§ **Task brief**
The material below holds a span beginning at the line with "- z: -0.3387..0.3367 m" and ending at the line with "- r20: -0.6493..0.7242". Quote that span exactly, both ends included, and only that span.

§ **Dataset extract**
Content starts

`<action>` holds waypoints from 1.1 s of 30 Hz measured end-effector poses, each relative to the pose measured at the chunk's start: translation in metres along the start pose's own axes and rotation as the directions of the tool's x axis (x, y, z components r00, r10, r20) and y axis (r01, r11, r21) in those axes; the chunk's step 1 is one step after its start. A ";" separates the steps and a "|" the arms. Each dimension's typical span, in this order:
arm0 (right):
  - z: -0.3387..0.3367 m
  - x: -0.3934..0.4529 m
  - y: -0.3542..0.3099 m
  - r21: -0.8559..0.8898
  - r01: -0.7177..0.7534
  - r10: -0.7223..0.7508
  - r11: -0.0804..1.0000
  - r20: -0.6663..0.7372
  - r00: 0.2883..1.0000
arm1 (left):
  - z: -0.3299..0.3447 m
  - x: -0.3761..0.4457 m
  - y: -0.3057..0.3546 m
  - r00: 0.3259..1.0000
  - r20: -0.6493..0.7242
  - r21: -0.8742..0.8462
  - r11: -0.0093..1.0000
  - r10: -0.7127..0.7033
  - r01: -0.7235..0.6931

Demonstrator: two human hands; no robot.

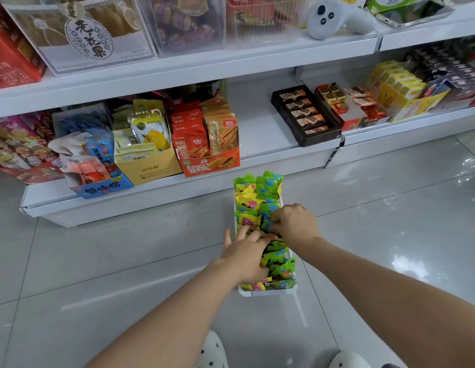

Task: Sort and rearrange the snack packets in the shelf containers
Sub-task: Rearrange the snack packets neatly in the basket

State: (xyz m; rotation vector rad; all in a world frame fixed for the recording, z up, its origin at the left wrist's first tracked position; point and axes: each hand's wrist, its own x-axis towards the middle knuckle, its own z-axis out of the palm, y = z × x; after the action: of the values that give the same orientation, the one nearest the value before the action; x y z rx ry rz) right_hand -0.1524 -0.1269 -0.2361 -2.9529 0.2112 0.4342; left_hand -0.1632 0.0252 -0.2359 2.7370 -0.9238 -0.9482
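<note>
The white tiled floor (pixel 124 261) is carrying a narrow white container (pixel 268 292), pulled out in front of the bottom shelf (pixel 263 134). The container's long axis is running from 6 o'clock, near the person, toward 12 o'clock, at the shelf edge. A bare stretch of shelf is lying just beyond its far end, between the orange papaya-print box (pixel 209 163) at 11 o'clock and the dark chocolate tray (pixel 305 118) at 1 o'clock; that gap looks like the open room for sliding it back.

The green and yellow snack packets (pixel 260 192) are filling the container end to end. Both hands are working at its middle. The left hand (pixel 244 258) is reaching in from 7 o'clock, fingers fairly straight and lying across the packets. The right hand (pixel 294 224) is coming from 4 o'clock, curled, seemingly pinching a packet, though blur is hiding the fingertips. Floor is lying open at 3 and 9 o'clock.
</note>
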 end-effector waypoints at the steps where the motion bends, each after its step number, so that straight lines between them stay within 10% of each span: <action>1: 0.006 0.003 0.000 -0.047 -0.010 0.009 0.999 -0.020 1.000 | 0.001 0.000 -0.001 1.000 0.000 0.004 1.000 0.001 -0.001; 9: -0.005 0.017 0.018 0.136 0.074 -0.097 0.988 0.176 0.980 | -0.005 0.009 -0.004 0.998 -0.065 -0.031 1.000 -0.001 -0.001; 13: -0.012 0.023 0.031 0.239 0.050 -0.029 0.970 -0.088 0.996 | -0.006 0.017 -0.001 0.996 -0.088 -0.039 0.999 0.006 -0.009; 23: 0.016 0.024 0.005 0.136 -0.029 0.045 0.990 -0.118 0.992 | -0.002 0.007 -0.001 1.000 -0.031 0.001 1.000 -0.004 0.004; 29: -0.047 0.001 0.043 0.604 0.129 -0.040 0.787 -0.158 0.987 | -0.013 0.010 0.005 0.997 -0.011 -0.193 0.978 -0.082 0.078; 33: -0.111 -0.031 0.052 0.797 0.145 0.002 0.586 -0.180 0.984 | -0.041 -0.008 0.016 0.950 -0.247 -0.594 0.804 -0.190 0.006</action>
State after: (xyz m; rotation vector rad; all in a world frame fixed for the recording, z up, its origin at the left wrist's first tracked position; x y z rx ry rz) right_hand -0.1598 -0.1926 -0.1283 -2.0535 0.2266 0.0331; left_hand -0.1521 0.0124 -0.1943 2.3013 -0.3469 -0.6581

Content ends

§ **Response to this task**
  - z: -0.3387..0.3367 m
  - x: -0.3934..0.4529 m
  - y: -0.3542..0.3099 m
  - r21: -0.8559..0.8898
  - r01: -0.7177..0.7534
  - r10: -0.7223..0.7508
  - r11: -0.0804..1.0000
  - r20: -0.6663..0.7372
  - r00: 0.2883..1.0000
arm1 (left):
  - z: -0.3299..0.3447 m
  - x: -0.3761..0.4457 m
  - y: -0.3057..0.3546 m
  - r00: 0.3259..1.0000
  - r20: -0.6493..0.7242

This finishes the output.